▸ What the exercise asks
Please restate all of the records word for word, setting the pictures aside.

▸ Data under study
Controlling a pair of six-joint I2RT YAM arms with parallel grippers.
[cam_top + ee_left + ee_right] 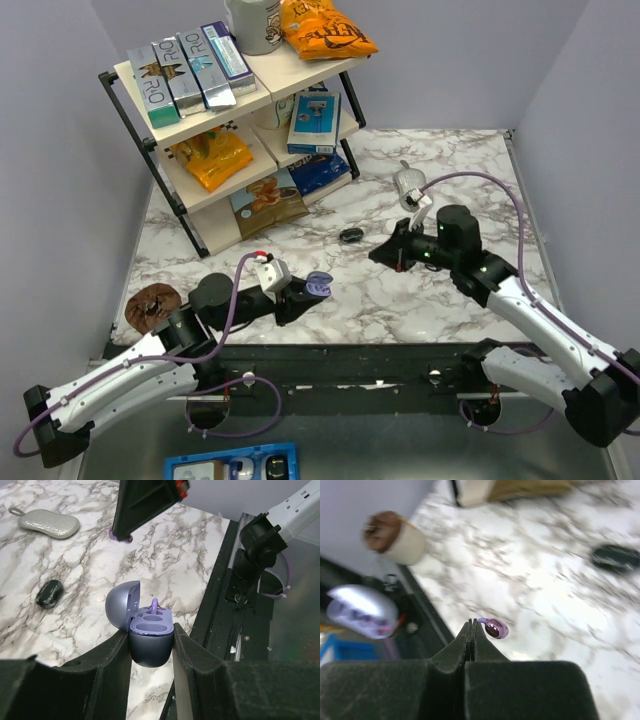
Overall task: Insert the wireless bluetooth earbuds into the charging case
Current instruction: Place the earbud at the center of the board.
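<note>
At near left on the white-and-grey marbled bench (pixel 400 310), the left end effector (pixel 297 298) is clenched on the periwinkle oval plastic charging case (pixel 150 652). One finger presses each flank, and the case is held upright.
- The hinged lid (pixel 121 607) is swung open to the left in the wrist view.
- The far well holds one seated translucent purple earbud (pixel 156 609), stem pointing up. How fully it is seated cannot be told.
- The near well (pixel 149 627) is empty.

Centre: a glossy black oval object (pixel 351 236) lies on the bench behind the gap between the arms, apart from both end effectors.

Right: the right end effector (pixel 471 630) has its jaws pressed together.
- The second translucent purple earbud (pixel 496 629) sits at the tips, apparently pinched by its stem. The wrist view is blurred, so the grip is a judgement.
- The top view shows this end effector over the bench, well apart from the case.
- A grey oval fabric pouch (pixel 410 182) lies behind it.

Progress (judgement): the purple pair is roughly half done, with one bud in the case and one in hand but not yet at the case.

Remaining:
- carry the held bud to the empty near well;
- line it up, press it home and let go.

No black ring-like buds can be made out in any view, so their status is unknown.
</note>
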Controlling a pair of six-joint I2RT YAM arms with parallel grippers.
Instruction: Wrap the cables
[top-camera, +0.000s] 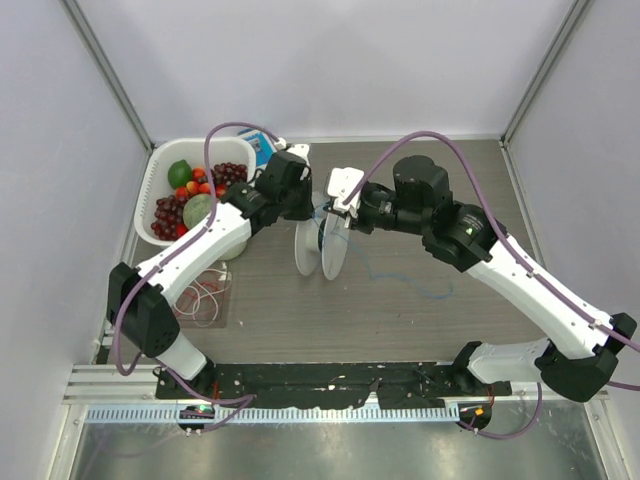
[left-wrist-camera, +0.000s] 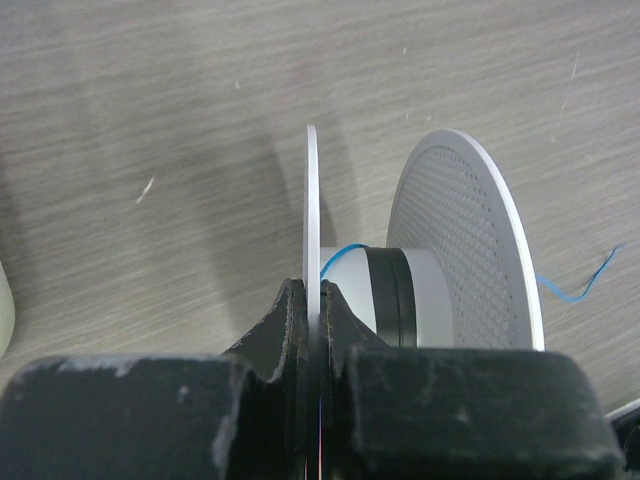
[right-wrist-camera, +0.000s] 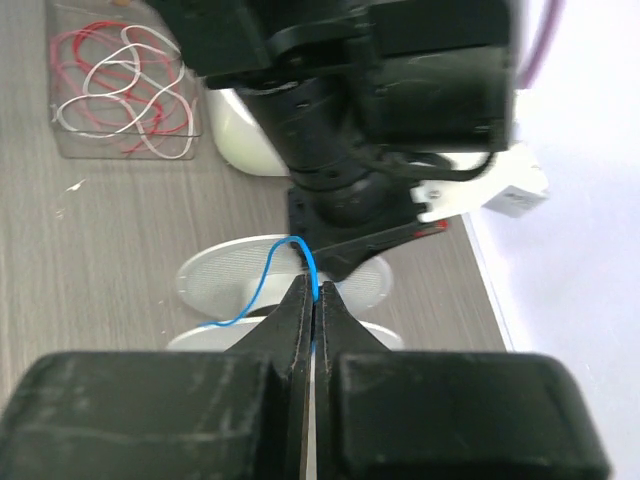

▸ Answer for this exercise
Controlling a pair of six-joint I2RT YAM arms with parallel grippers.
[cam_top + ee_left + ee_right] 
Overall task: Insert the wireless bluetooth earbuds into the charging case
Current instruction: Place the earbud at the center of the board.
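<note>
At near left on the white-and-grey marbled bench (pixel 400 310), the left end effector (pixel 297 298) is clenched on the periwinkle oval plastic charging case (pixel 150 652). One finger presses each flank, and the case is held upright.
- The hinged lid (pixel 121 607) is swung open to the left in the wrist view.
- The far well holds one seated translucent purple earbud (pixel 156 609), stem pointing up. How fully it is seated cannot be told.
- The near well (pixel 149 627) is empty.

Centre: a glossy black oval object (pixel 351 236) lies on the bench behind the gap between the arms, apart from both end effectors.

Right: the right end effector (pixel 471 630) has its jaws pressed together.
- The second translucent purple earbud (pixel 496 629) sits at the tips, apparently pinched by its stem. The wrist view is blurred, so the grip is a judgement.
- The top view shows this end effector over the bench, well apart from the case.
- A grey oval fabric pouch (pixel 410 182) lies behind it.

Progress (judgement): the purple pair is roughly half done, with one bud in the case and one in hand but not yet at the case.

Remaining:
- carry the held bud to the empty near well;
- line it up, press it home and let go.

No black ring-like buds can be made out in any view, so their status is unknown.
</note>
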Controlling a pair of six-joint I2RT YAM arms with parallel grippers.
Instruction: Wrap the cables
[top-camera, +0.000s] 
[left-wrist-camera, +0.000s] 
[right-wrist-camera, +0.000s] 

The answer to this exercise has been written out completely.